Once that data is in R, you have access to almost 50 years of mathematical and data operations libraries.  You can execute models and send them right to the Business Intelligence platform for evaluation and reports.

In fact, the model evaluation can become more robust. Remember, BI Platform now have R integration as well. In many cases users can input or select values in the BI User Interface and have them included in an R function, which then gives the user access to all the other functionality available in R!

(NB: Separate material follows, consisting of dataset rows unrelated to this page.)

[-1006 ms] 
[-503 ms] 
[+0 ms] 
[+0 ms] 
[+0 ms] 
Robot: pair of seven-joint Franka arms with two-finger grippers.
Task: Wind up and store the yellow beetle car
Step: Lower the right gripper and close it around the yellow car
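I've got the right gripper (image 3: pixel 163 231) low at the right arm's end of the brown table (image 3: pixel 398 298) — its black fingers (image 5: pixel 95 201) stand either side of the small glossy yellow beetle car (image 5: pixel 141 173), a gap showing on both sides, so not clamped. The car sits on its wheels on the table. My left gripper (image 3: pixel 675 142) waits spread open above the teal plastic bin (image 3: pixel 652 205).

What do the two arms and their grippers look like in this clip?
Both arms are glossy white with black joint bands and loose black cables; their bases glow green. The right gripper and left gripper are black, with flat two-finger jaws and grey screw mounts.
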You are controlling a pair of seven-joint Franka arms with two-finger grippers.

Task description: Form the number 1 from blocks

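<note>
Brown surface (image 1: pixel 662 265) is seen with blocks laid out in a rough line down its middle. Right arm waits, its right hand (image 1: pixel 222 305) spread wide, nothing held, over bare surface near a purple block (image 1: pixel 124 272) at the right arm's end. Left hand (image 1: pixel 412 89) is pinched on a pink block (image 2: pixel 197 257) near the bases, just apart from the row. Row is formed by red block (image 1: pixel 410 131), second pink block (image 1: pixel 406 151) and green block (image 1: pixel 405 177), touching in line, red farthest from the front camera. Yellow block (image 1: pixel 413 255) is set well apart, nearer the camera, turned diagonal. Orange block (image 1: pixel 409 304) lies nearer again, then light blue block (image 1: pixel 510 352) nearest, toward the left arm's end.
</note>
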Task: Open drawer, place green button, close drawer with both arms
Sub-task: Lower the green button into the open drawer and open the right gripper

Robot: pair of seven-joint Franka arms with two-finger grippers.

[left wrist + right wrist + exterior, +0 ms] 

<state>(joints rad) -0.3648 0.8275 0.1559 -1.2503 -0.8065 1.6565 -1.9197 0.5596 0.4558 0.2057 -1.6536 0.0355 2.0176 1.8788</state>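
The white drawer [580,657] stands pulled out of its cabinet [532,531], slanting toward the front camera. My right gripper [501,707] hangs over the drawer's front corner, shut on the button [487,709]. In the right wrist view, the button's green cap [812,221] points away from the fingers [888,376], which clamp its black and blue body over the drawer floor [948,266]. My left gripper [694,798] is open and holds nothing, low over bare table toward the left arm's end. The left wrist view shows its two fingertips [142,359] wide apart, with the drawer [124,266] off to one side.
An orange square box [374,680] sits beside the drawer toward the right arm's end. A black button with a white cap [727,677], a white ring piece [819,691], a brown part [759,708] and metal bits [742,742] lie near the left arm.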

From hyper parameter tuning to adding notes to an insert SQL statement, manipulating R scripts via user interface in a BI platform greatly expands the base functionality of BI Tools and is a major part of why R is a preferred part of a Full-Stack Data Science Environment.

R can also access data online in websites and RESTful services via tools like RCurl and httr. Imagine a use case where we want to see the conversations, subject, and sentiment of all users across a set of websites. We can create a full stack solution where an end user can type in the name of a website within Spotfire*, R scrapes the data page by page. Each page getting processed into natural language blocks (Verb, Subject, DO, etc.) into a streaming Spark application where it’s then written to a Graphical Database indicating the relationship between phrases, pages, people, etc. All this time, the sentiment and relationships between websites, pages, users, sentiment, and products mentioned.

*Note: I am specifically stating Spotfire here because I know from personal experience Spotfire is capable of implementing this solution.